Sensitivity Analysis

Test sensitivity to different specifications:

import pandas as pd
from lwdid import lwdid

data = pd.read_csv('data.csv')

# Define specifications to test
specs = [
    {'rolling': 'demean', 'vce': None, 'label': 'Demean, OLS'},
    {'rolling': 'demean', 'vce': 'hc3', 'label': 'Demean, HC3'},
    {'rolling': 'detrend', 'vce': None, 'label': 'Detrend, OLS'},
    {'rolling': 'detrend', 'vce': 'hc3', 'label': 'Detrend, HC3'},
]

# Run all specifications
results_list = []
for spec in specs:
    res = lwdid(
        data, 'outcome', 'treated', 'unit', 'year', 'post',
        rolling=spec['rolling'], vce=spec['vce']
    )
    results_list.append({
        'Specification': spec['label'],
        'ATT': res.att,
        'SE': res.se_att,
        'p-value': res.pvalue,
        'CI Lower': res.ci_lower,
        'CI Upper': res.ci_upper
    })

# Create comparison table
comparison = pd.DataFrame(results_list)
print(comparison.to_string(index=False))

# Visualize
import matplotlib.pyplot as plt

fig, ax = plt.subplots(figsize=(10, 6))
y_pos = range(len(comparison))
ax.errorbar(comparison['ATT'], y_pos,
            xerr=1.96*comparison['SE'], fmt='o', capsize=5)
ax.set_yticks(y_pos)
ax.set_yticklabels(comparison['Specification'])
ax.axvline(0, color='black', linestyle='--', alpha=0.5)
ax.set_xlabel('ATT Estimate')
ax.set_title('Sensitivity Analysis: ATT Across Specifications')
ax.grid(alpha=0.3, axis='x')
plt.tight_layout()
plt.show()

Export and Reporting

Creating Publication Tables

import pandas as pd
from lwdid import lwdid

data = pd.read_csv('data.csv')

# Run main specification
results = lwdid(
    data, 'outcome', 'treated', 'unit', 'year', 'post', 'detrend',
    vce='hc3', ri=True, rireps=2000, seed=42
)

# Export to Excel (multiple sheets)
results.to_excel('publication_results.xlsx')

# Export to LaTeX
results.to_latex('table_main_results.tex')

# Export period-specific effects to CSV
results.to_csv('period_effects.csv')

# Create custom summary table
summary_data = {
    'Estimate': [results.att],
    'Std.
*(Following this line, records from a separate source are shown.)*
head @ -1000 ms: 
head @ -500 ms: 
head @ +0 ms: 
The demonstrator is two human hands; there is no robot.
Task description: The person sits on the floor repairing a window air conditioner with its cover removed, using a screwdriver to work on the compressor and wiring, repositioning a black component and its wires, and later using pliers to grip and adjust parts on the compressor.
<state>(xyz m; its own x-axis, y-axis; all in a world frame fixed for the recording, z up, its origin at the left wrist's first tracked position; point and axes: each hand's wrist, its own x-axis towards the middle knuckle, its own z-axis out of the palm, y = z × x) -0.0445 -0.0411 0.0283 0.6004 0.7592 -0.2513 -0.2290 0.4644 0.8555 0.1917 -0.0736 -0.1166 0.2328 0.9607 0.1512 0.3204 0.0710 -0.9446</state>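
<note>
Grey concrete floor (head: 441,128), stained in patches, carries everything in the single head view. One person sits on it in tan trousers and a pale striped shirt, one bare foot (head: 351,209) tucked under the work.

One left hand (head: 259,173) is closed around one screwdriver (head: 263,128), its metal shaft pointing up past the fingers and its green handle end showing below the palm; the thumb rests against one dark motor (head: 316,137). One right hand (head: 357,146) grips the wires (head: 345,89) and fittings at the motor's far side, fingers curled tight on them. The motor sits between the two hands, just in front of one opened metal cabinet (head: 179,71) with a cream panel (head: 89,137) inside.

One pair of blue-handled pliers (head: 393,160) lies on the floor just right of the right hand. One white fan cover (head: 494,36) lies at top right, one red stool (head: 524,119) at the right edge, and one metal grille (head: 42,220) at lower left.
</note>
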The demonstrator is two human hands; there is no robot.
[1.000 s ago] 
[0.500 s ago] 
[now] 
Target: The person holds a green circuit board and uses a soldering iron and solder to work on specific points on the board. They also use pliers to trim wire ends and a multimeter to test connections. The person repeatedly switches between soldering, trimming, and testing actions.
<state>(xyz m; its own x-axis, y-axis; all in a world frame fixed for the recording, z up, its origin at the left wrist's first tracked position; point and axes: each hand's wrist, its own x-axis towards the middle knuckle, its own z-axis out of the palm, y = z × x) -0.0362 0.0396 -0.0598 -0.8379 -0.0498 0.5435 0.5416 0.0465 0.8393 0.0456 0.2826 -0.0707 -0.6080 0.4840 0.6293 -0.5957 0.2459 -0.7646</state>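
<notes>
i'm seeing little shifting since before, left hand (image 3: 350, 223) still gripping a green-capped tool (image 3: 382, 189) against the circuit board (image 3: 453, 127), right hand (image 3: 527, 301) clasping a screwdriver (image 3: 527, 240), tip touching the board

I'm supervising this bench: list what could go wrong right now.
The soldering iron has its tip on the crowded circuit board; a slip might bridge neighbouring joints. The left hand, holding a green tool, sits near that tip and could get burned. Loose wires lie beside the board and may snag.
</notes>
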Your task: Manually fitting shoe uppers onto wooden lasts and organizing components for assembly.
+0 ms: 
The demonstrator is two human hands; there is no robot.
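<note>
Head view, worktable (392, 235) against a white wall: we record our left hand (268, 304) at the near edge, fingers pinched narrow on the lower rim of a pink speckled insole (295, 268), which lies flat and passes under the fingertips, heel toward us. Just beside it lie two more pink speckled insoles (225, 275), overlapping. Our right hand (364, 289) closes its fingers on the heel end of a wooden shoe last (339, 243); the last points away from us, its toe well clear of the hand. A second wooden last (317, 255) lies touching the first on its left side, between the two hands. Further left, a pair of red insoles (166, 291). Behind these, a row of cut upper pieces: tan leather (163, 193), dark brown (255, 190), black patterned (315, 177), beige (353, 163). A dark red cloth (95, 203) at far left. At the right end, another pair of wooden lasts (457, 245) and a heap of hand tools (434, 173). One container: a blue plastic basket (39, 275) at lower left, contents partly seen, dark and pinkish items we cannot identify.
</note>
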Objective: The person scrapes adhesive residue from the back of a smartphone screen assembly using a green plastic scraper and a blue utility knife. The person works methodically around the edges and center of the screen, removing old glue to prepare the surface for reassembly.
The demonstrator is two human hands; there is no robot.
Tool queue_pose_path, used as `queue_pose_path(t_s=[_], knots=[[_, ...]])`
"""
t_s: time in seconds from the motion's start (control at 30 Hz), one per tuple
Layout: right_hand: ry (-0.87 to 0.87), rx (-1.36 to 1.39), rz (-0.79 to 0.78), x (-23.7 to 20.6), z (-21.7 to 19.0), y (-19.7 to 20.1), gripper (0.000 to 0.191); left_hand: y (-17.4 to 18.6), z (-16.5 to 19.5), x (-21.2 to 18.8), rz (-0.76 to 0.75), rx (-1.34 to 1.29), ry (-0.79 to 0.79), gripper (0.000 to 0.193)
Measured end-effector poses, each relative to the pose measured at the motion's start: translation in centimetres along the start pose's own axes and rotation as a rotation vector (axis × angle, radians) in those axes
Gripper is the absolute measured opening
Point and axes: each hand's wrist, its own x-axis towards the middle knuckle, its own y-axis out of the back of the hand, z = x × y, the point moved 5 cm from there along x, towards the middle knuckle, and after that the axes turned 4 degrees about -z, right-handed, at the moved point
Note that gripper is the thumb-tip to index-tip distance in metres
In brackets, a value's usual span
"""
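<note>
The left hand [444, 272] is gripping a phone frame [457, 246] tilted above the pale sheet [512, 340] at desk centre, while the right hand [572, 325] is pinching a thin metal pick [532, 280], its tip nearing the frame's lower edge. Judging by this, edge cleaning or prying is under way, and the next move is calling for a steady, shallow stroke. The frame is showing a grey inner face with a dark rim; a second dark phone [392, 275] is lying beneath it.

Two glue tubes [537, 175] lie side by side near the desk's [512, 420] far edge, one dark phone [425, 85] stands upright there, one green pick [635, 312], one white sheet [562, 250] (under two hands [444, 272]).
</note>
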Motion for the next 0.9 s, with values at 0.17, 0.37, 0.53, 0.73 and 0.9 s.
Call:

Error': [results.se_att],
    't-statistic': [results.t_stat],
    'p-value': [results.pvalue],
    'RI p-value': [results.ri_pvalue],
    '95% CI Lower': [results.ci_lower],
    '95% CI Upper': [results.ci_upper],
    'N': [results.nobs],
    'Treated Units': [results.n_treated],
    'Control Units': [results.n_control]
}
summary_df = pd.DataFrame(summary_data)
summary_df.to_latex('summary_table.tex', index=False, float_format='%.4f')

Staggered DiD: Castle Law

Castle Doctrine Analysis

This example demonstrates staggered difference-in-differences estimation using the Castle Doctrine data from Cheng and Hoekstra (2013). States adopted “Stand Your Ground” laws at different times between 2005-2009.

Data structure:

  • 50 states observed from 2000-2010

  • 21 treated states (adopted Castle Doctrine)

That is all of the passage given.